= Beginning of Section =
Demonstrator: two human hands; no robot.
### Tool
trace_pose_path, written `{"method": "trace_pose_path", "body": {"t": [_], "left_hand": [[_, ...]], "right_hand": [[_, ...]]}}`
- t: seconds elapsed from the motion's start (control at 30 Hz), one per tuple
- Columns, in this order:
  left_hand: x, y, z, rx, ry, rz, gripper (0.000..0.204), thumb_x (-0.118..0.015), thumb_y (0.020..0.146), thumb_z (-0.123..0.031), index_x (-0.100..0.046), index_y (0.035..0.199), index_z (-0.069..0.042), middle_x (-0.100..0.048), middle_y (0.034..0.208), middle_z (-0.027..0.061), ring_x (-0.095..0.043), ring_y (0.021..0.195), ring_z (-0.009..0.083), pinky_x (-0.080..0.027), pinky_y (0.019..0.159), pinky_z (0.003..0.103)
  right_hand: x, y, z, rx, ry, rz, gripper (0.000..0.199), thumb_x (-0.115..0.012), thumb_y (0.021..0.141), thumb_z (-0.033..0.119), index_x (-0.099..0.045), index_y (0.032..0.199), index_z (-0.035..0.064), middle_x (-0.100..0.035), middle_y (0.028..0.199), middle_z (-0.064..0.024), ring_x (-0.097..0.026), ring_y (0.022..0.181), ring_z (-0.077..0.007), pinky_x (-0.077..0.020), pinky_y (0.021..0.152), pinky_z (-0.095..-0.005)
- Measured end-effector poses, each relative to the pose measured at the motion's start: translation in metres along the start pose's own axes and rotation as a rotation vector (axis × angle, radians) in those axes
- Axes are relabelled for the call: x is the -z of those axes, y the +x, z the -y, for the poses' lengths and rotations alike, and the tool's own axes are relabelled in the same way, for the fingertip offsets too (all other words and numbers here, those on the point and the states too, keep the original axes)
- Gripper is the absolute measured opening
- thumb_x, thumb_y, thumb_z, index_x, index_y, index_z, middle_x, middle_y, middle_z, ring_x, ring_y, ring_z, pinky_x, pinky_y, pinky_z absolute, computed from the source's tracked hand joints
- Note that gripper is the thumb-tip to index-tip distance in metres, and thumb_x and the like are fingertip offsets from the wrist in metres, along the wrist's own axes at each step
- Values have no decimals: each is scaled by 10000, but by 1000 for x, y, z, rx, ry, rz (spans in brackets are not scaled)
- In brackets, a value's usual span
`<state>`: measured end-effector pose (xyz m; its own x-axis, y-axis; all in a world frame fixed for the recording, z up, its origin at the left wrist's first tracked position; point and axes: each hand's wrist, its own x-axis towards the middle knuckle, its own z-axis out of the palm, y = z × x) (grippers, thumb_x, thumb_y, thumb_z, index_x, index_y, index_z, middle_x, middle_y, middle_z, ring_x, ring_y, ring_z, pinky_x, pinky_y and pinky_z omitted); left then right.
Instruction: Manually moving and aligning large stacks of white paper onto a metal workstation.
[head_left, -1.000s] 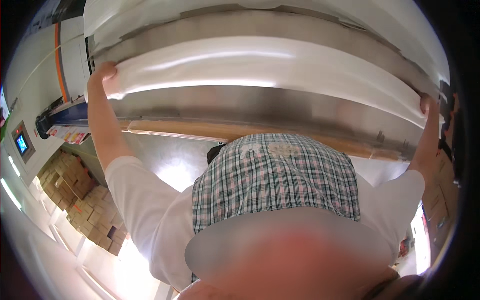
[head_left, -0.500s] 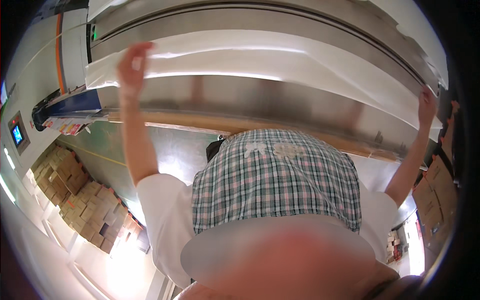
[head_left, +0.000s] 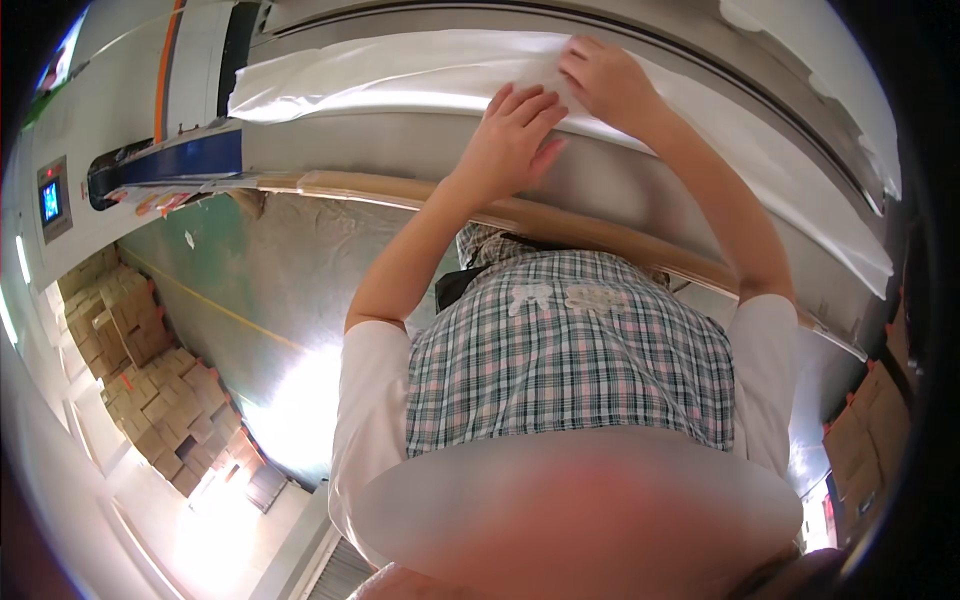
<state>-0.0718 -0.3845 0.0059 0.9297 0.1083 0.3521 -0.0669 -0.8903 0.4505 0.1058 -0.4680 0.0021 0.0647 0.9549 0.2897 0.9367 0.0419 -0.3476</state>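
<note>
A long, glossy white sheet (head_left: pixel 400 78) lies across the grey metal bed of a machine, wrinkled near its middle. My left hand (head_left: pixel 515 140) is over the sheet's near edge, fingers spread and thumb apart, holding nothing. Just to its right, my right hand (head_left: pixel 610 85) rests on the middle of the sheet, its fingers bent but apart. The fingertips of both hands come close together. Whether the sheet is paper or film is hard to tell.
A cardboard-covered edge (head_left: pixel 400 190) runs along the machine's front, against my checked apron (head_left: pixel 570 350). At left are a blue panel (head_left: pixel 190 165) and a control box with a lit screen (head_left: pixel 50 200). Stacked cartons (head_left: pixel 165 400) stand on the floor; more cardboard (head_left: pixel 865 430) is at right.
Both hands have moved inward from the two ends of the sheet to its middle. The head view has shifted, and the sheet now shows more wrinkles.
</note>
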Motion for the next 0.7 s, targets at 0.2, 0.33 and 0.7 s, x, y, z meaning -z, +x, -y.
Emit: {"method": "trace_pose_path", "body": {"t": [0.2,0.33,0.7], "left_hand": [[52,-60,102,330,423,76,307,-549,786,-276,-564,1062,-142,-548,1036,122,-486,980,317,-311,924,502],[108,-106,192,380,484,-50,299,-524,802,-241,-563,1065,-105,-544,1060,156,-477,1006,343,-330,908,478],[194,-157,324,321,701,-112,303,-526,786,-199,-564,1045,-47,-549,1071,161,-482,1000,368,-374,883,438]], "right_hand": [[35,6,50,-66,155,-133,143,-553,700,-11,-519,830,36,-555,898,-81,-546,805,-255,-460,655,-344],[7,19,52,-116,185,-115,170,-556,689,-22,-518,845,35,-553,903,-75,-537,855,-252,-454,696,-344],[-49,89,79,-55,55,27,122,-564,645,-33,-509,738,24,-543,880,-73,-505,860,-248,-436,736,-333]]}}
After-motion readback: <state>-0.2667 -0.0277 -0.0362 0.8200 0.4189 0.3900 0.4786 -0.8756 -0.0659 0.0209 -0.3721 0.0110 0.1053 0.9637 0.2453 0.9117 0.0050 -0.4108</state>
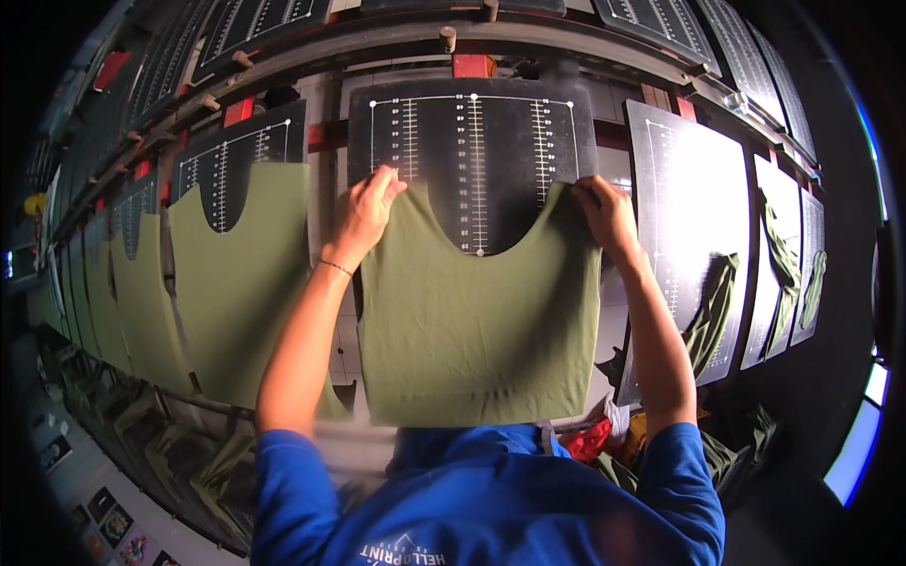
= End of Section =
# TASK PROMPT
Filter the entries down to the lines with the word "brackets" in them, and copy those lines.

# PROBLEM SOLUTION
- Values have no decimals: each is scaled by 10000, but by 1000 for x, y, z, rx, ry, rz (spans in brackets are not scaled)
- In brackets, a value's usual span

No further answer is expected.